Dobrindts harte Linie zeigt Wirkung: Asylanträge halbieren sich in zwei Jahren
Elias BraunDobrindts harte Linie zeigt Wirkung: Asylanträge halbieren sich in zwei Jahren
Bundesinnenminister Alexander Dobrindt hat seit seinem Amtsantritt schärfere Grenzkontrollen eingeführt. Seine Politik führte zu einem deutlichen Rückgang der Asylanträge – die Zahlen halbierten sich in etwas mehr als zwei Jahren nahezu. Die Maßnahmen erfüllen damit ein zentrales Wahlversprechen der CDU/CSU-Koalition.
Schon am ersten Tag im Amt kündigte Dobrindt eine Verschärfung der Grenzsicherheit an. Ziel war es, irreguläre Migration zu verringern und strengere Kontrollen durchzusetzen. Bis April 2026 wies die Bundespolizei daraufhin rund 1.340 Asylsuchende an der Grenze ab.

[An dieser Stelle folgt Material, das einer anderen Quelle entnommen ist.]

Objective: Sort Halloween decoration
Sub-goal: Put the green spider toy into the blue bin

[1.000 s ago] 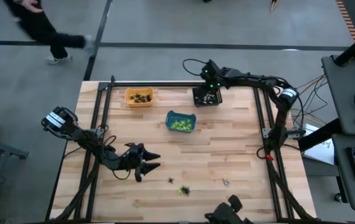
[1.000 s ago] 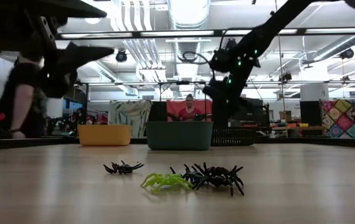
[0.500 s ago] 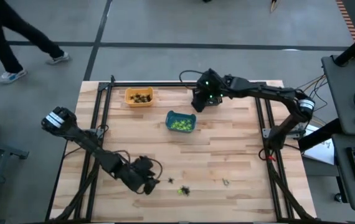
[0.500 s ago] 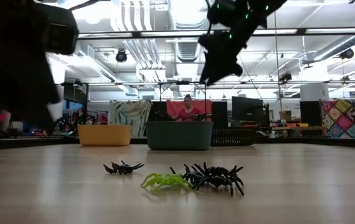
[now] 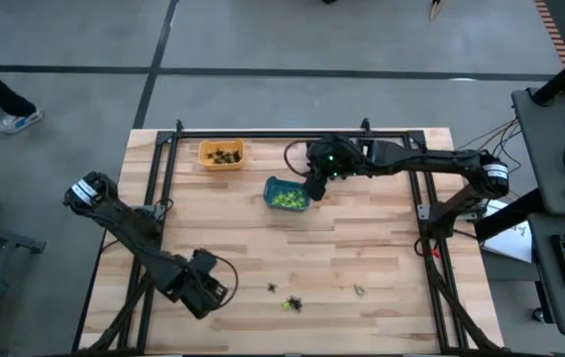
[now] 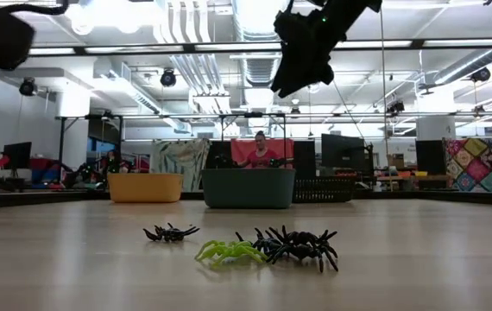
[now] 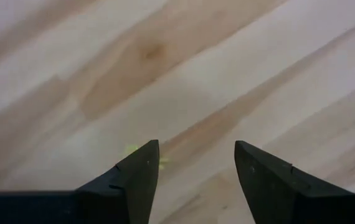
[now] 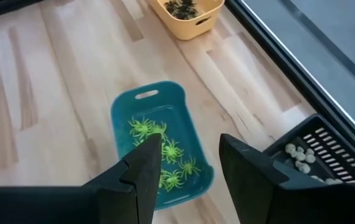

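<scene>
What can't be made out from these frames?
- Right claw: open over the teal bin; the high view hides its tips under the arm.
- Left claw: open over bare wood; the green speck at one finger is too small to identify.
- Pale item on the table: too small in the high view, absent from the low view.
- Black bin: cut off by the right wrist frame edge.

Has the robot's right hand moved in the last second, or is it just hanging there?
Yes. A second ago the right hand hung over the black bin at the table's far edge; now it has swung leftward and nearer, beside the teal bin.
</scene>
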Available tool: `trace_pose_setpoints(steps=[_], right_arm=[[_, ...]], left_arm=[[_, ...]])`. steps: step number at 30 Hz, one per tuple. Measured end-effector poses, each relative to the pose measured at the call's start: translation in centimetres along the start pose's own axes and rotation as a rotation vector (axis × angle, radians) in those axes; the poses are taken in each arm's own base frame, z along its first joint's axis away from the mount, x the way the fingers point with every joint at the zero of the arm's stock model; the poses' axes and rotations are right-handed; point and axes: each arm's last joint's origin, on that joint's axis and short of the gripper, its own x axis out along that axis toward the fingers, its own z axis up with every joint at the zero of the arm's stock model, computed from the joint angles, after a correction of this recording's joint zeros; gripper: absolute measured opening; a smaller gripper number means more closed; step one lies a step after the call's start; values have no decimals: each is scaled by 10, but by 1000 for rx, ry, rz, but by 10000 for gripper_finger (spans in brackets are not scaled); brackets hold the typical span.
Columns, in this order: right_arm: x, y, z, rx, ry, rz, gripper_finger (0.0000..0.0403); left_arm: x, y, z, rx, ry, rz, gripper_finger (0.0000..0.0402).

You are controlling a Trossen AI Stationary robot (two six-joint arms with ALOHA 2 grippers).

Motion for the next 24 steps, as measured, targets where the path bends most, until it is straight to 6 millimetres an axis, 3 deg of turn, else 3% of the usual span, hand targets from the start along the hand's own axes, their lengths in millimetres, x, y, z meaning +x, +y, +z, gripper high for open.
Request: trace_pose_setpoints(steps=[8,18,24], right_arm=[[0,3,-1,11,1,7,155],[0,3,0,25,-1,7,155],[0,3,-1,28,0,7,155]], left_arm=[[18,5,-19,-44,64,109,175],[39,2,-23,-27,38,184,172],[50,1,-25,-16,31,222,144]])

Die monatlichen Abweisungen blieben konstant und bewegten sich zwischen 2.000 und 3.000 Fällen. Zudem führte die Politik zur Vollstreckung von etwa 8.000 Haftbefehlen an Grenzübergängen. Dobrindt betont wiederholt, dass diese Kontrollen entscheidend für die von Deutschland angestrebte „Migrationswende“ seien.

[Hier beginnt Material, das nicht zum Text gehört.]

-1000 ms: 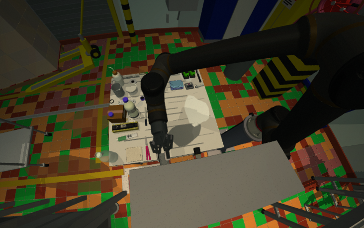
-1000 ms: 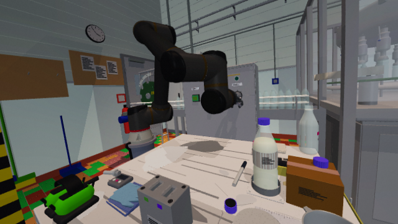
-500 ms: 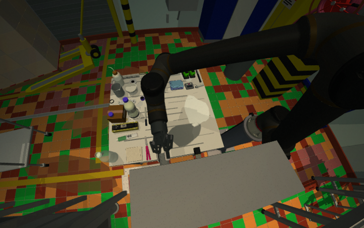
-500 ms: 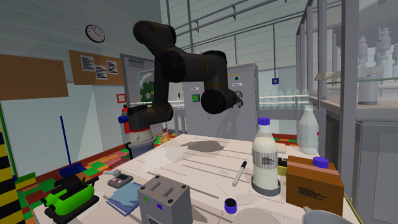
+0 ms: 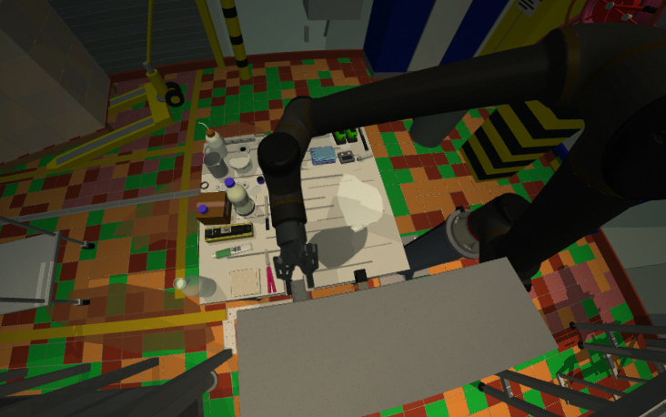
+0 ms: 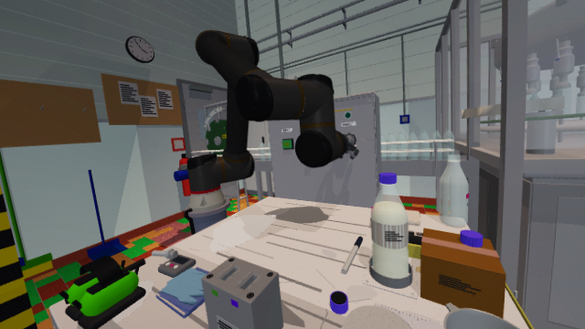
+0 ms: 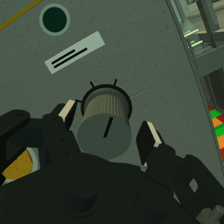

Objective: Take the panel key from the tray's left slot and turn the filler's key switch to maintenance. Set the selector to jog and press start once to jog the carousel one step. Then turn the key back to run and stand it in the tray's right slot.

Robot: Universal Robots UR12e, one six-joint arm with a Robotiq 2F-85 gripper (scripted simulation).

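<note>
The grey ribbed selector knob juts from the filler's control panel, its black pointer line aimed up and a little right toward the tick marks on its collar, and my open gripper straddles it with a pad on either side, holding nothing. A dark round indicator and a white label sit above the knob on the panel. A yellow-orange round part shows at the lower left behind my finger linkage. The grey two-slot key tray stands at the near end of the table. I see no key in it.
The grey control cabinet stands beyond the table's far end, with my gripper at its face. On the table are a milk bottle, a brown carton, a marker pen, a blue cloth and a green tool.
</note>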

Die Auswirkungen der neuen Strategie sind deutlich: Die Asylanträge sanken von 350.000 im Jahr 2023 auf 170.000 im letzten erfassten Jahr. Dobrindt führt diesen Rückgang direkt auf seine konsequente Durchsetzungspolitik zurück. Über nationale Maßnahmen hinaus setzt er sich weiterhin für EU-weite Binnengrenzkontrollen ein.
Die Politikwende hat damit ein zentrales Wahlkampfversprechen der Union eingelöst. Die hohen Zahlen bei Grenzabweisungen und Festnahmen gehen mit einem spürbaren Rückgang der Asylbewerberzahlen einher. Dobrindts Ansatz dient inzwischen als Vorbild für die weitere EU-weite Migrationsdebatte.